Leg Pull

Equipment:

Mat

Prop:

None

Difficulty (1-5):

5

Repetitions:

3 (sets)

Main Body Position:

Reverse Plank

Spine Position:

Extension

Part of Series?

No

Start Position 🏁

  • Sit with outstretched straight legs
  • Legs and feet together
  • Point feet
  • Lengthen spine as much as possible
  • Hands on mat, slightly behind hips, fingers pointing behind
  • Exhale to push into hands and feet and lift up into a reverse plank

Cues 💡

  • Inwardly rotate legs to get the entirety of each foot on mat
  • Look at feet
  • Kick leg up
  • Lower leg back down to mat
  • Repeat kick for two more repetitions and then switch sides
  • Watch tendency to lower hips and sternum.
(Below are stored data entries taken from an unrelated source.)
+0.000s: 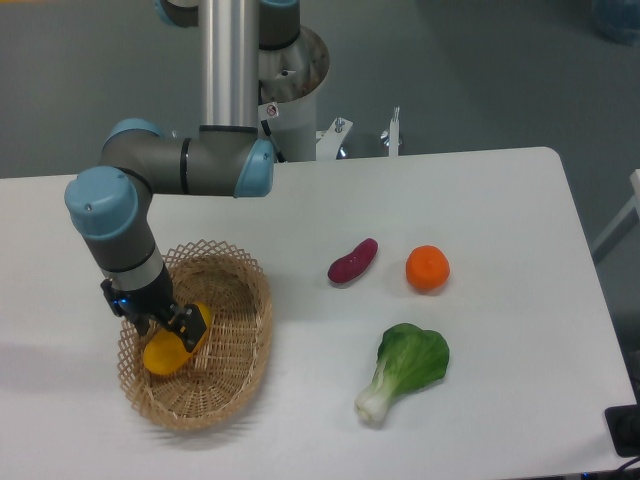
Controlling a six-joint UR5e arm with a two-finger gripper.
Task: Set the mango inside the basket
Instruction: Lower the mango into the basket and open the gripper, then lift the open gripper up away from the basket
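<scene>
Mango low inside the basket, in the gripper's clamp

Your gripper (170,325) sits at the lower left of the frame with its fingers closed on the mango (166,351), so the fruit lies directly under the tool and slightly toward the lower left of it. The mango is inside the basket (245,345), over the left part of the weave near the left rim; you cannot tell whether it touches the bottom. Its long axis runs diagonally, from lower left up to upper right, roughly along the basket's length, with the upper end hidden between the fingers. By my judgement, letting go comes next, and the fruit should settle in the weave rather than roll out.
</scene>
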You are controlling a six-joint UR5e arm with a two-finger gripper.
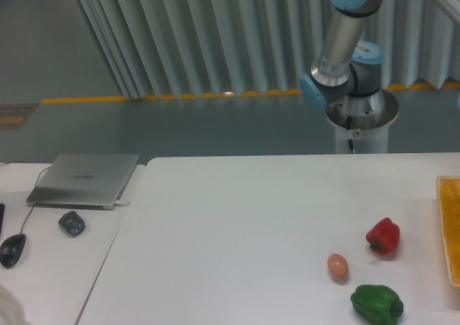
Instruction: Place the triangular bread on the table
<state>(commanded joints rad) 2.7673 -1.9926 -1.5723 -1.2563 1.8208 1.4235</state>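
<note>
Bread & gripper both out of frame, so can't tell grip state; risk: a drop onto table (237,224) may knock egg (338,266) or peppers.

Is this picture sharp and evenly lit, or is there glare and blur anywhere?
Fixed camera view: soft, even light; the white table looks bright without harsh glare; the red pepper, egg and green pepper cast only faint shadows; overall slightly soft and grainy.
</note>
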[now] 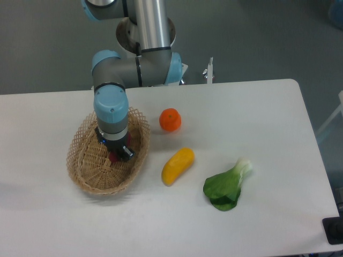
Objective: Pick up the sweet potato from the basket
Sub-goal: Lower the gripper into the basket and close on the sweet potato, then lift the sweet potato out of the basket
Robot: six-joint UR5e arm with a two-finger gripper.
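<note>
Wicker basket (pixel 88 171) holds sweet potato (pixel 113 156) beneath tool (pixel 119 154).

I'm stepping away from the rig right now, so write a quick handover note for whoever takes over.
Tool: down inside the basket, right over the sweet potato. The arm hides most of it, so I cannot tell if it has closed.
Sweet potato: only a sliver shows, in the basket under the tool.
Done: the approach into the basket.
Left: confirm the grasp, then lift the sweet potato clear of the basket.
</note>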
Keep them as lifted as possible, even while kicking.
  • Watch tendency to hyperextend knees

Breathing 🫁

  • Inhale (nose) to kick up
  • Exhale (mouth) to lower leg down

Modifications 🔧

  • Face hands out to sides, perpendicular to body (if there is wrist discomfort)
  • Hold reverse plank without the kicks for a few deep breaths
  • Bend one knee and place sole of foot on mat. Push that foot into mat to assist in lifting torso as high as possible.